◆ Exercise instructions
Work out how many lines of the material below mention the word "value"; reply with the number only.

* * *

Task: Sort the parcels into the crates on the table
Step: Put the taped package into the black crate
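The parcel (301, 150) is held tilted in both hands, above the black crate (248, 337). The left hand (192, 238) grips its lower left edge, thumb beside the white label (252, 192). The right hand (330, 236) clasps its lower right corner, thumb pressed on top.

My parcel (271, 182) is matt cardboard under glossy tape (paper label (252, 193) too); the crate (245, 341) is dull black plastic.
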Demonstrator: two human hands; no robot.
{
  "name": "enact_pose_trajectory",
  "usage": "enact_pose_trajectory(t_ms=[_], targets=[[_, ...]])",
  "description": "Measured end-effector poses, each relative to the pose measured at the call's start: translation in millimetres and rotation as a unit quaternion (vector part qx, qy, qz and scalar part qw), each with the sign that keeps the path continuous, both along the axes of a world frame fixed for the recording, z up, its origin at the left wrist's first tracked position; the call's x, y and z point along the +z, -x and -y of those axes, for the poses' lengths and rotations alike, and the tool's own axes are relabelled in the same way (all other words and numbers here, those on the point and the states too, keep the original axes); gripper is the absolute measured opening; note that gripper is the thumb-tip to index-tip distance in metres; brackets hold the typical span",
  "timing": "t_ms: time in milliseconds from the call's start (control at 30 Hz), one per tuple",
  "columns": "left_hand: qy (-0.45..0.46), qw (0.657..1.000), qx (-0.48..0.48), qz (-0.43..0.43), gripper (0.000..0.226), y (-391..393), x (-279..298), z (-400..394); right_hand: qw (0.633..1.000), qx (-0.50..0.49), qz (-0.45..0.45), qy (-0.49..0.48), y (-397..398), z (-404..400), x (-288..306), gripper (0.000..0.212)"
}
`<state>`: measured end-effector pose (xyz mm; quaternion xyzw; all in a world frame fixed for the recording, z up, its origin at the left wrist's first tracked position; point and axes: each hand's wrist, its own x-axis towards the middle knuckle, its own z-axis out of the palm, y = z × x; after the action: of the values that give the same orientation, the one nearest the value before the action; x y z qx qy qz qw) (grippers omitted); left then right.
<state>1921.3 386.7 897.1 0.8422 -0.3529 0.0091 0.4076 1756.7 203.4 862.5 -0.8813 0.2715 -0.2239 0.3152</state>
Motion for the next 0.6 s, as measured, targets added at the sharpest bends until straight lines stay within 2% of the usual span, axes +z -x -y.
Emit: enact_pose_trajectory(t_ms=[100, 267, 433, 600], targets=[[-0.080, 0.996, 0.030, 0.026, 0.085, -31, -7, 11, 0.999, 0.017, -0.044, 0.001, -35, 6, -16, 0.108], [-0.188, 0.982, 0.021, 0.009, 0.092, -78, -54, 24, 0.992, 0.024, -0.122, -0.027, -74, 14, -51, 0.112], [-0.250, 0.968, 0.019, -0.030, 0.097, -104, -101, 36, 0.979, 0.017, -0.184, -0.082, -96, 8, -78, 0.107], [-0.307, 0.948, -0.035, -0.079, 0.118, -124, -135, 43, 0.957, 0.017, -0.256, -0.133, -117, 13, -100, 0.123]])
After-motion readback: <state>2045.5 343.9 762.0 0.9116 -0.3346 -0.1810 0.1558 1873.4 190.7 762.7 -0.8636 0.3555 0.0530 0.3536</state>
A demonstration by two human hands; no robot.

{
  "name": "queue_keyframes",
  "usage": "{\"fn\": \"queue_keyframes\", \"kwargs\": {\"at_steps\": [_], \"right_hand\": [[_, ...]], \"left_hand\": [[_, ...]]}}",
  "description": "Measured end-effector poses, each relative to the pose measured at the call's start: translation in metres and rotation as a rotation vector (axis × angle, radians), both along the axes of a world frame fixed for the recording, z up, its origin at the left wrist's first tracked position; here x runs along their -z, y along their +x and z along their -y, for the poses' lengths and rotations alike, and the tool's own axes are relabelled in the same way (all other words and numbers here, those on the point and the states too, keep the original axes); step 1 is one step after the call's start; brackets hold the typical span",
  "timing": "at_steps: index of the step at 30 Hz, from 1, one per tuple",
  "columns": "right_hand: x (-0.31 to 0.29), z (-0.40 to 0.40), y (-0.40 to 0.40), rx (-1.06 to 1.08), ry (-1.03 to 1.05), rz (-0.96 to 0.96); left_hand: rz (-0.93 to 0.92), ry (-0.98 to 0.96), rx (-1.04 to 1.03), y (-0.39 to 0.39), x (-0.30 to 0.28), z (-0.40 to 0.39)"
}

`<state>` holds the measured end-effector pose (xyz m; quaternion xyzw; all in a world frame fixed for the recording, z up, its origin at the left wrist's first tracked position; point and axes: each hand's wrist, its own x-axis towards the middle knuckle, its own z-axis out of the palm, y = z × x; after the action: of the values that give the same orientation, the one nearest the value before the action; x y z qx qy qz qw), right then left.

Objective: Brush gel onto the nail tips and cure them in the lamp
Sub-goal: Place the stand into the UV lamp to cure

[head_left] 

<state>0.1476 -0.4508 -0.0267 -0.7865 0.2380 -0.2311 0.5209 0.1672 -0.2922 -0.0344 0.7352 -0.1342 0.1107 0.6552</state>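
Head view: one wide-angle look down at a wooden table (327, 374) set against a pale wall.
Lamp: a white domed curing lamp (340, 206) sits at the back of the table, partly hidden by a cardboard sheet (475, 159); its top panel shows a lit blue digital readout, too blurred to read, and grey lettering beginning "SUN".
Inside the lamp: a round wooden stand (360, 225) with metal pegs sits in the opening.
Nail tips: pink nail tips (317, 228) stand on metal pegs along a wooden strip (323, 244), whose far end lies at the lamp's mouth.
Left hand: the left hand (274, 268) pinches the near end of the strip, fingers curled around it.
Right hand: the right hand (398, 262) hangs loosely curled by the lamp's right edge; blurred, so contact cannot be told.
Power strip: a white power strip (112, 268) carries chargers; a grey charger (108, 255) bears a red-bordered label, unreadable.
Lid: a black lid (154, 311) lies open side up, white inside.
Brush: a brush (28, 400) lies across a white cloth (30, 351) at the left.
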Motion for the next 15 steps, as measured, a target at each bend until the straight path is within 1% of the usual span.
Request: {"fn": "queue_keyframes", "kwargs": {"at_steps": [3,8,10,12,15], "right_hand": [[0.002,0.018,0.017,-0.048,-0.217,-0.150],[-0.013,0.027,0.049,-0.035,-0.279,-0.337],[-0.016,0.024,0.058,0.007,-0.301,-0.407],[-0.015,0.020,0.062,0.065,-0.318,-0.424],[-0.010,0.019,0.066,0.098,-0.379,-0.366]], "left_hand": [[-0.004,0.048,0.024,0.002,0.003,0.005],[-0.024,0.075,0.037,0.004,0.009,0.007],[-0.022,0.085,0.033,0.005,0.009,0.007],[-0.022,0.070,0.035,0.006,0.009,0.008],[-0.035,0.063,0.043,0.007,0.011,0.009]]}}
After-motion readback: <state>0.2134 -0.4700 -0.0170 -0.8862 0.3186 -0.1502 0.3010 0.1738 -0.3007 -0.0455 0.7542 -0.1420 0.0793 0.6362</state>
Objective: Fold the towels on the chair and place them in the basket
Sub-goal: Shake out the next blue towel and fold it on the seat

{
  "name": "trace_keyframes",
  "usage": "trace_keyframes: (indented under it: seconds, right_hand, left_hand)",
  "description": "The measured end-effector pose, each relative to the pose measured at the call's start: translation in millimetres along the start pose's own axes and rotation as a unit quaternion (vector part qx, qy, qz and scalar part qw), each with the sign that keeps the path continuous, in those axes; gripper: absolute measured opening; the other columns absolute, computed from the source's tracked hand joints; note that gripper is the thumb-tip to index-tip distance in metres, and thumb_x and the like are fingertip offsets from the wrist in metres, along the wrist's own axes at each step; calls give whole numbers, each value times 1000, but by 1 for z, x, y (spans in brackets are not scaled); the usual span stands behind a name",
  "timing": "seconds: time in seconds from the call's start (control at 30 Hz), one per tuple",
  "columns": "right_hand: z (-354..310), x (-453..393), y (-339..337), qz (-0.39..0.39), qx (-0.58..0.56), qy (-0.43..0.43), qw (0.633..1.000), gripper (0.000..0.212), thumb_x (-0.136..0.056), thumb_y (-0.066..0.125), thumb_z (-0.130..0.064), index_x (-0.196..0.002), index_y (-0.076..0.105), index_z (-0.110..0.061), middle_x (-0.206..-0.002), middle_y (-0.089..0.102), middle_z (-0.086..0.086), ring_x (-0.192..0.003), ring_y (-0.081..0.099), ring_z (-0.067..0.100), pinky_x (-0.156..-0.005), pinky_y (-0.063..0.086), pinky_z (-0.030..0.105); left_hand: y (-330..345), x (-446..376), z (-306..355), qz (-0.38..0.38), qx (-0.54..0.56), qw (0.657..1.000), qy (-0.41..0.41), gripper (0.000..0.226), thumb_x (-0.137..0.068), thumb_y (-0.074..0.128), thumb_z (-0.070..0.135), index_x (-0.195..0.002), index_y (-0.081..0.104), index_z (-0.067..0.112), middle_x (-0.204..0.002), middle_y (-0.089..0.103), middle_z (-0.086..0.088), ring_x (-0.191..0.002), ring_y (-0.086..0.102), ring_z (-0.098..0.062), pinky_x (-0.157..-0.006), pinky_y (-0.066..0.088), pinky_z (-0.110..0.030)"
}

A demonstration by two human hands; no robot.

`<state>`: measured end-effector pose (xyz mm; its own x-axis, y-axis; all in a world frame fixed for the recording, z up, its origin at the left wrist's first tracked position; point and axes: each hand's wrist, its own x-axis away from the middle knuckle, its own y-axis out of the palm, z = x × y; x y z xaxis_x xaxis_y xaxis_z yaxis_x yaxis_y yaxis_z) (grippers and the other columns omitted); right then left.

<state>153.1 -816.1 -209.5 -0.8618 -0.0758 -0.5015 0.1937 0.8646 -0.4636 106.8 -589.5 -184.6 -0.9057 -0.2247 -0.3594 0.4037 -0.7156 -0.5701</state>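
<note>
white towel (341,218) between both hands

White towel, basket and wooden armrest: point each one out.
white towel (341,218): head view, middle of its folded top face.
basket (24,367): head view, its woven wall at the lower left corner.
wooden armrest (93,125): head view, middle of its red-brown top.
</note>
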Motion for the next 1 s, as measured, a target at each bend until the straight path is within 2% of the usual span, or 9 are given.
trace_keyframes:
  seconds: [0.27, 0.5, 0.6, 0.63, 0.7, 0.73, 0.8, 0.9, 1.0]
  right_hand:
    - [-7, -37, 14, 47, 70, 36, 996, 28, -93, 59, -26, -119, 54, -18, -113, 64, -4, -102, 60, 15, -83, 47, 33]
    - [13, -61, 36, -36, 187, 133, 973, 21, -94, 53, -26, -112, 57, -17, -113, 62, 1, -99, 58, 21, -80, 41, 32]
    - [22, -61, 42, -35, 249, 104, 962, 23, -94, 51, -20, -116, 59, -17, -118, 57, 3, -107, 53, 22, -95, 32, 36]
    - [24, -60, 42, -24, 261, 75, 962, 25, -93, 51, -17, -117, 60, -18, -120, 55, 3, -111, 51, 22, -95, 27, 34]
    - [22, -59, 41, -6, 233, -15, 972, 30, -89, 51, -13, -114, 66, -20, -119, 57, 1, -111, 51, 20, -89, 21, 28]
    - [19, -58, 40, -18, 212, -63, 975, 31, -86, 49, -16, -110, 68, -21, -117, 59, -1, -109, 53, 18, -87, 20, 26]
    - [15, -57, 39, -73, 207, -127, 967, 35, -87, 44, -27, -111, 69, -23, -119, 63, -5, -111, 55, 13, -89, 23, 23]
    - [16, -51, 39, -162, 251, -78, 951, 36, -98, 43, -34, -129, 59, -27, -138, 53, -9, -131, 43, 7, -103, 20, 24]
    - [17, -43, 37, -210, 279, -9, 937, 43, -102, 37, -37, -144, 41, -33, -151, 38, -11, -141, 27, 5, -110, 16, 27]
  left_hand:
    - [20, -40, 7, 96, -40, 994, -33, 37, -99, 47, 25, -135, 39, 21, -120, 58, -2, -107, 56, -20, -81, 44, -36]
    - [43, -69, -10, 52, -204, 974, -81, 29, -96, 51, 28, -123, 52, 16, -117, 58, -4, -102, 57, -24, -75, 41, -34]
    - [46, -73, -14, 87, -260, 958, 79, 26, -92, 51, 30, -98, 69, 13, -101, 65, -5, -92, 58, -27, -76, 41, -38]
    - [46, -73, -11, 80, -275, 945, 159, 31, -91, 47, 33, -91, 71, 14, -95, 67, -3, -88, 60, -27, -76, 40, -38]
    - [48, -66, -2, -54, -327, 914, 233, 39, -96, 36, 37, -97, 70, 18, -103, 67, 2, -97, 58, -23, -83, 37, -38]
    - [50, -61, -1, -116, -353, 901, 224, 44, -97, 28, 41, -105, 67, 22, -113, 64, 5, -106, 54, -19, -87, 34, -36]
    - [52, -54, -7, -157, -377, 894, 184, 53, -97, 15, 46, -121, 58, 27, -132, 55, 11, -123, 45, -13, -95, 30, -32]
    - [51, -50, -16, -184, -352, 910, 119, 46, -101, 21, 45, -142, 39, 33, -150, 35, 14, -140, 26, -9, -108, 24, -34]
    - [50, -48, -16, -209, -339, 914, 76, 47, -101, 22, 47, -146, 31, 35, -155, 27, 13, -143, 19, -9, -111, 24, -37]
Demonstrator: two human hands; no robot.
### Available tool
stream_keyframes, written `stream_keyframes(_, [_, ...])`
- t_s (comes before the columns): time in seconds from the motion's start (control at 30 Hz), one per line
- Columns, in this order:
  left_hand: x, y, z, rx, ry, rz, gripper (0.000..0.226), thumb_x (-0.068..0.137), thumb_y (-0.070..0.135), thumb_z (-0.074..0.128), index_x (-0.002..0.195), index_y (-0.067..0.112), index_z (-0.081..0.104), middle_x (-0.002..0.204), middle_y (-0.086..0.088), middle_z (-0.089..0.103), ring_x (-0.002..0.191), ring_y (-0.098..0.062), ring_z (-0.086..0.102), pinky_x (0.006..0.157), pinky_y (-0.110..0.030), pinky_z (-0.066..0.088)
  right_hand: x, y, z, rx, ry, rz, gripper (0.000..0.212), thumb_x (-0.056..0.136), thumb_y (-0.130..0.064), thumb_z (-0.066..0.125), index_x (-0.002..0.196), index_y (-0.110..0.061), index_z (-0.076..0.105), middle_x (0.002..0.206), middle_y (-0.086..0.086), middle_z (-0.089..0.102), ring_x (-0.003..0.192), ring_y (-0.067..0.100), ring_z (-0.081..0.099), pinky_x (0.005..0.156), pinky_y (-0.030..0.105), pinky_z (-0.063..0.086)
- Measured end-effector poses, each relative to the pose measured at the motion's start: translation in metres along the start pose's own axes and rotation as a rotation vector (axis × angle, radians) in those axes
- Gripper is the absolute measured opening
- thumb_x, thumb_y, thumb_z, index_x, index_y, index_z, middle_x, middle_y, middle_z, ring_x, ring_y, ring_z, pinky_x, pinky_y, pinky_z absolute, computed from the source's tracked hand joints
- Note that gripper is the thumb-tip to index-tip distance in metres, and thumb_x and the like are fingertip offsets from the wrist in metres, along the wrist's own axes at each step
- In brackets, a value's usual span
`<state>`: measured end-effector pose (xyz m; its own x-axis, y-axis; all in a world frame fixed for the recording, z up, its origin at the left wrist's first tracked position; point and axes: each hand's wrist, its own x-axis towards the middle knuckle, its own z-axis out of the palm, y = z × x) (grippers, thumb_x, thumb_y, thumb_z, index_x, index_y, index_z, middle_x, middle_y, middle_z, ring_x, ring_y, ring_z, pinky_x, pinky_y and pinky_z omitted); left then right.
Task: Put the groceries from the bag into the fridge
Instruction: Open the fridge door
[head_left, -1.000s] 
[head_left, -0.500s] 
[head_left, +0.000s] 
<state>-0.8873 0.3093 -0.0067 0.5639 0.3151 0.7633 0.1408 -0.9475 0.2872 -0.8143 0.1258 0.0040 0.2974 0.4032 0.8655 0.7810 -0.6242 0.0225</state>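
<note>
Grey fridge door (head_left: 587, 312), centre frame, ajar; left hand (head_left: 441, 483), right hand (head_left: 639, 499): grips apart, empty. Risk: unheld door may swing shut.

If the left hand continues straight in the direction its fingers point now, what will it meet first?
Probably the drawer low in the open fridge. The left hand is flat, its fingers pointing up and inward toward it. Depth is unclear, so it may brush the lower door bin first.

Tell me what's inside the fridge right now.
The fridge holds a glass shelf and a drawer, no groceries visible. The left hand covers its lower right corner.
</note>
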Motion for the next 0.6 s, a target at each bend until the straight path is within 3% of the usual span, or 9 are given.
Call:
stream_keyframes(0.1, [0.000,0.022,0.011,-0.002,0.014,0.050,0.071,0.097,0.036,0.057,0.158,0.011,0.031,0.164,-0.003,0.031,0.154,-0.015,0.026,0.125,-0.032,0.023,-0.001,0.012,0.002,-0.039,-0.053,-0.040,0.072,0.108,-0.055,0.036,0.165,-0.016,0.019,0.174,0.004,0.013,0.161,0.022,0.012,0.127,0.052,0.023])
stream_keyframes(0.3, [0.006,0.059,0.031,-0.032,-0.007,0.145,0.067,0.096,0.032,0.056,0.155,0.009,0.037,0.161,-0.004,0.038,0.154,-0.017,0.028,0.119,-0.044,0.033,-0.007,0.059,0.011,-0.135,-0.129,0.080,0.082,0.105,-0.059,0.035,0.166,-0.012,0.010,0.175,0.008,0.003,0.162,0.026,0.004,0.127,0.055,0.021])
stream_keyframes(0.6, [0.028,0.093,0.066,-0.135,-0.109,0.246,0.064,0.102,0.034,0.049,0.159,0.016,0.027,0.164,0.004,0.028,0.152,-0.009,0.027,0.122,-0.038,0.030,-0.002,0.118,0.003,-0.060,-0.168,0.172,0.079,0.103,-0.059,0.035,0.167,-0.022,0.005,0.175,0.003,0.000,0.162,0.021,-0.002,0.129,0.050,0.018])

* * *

◆ Finished task
4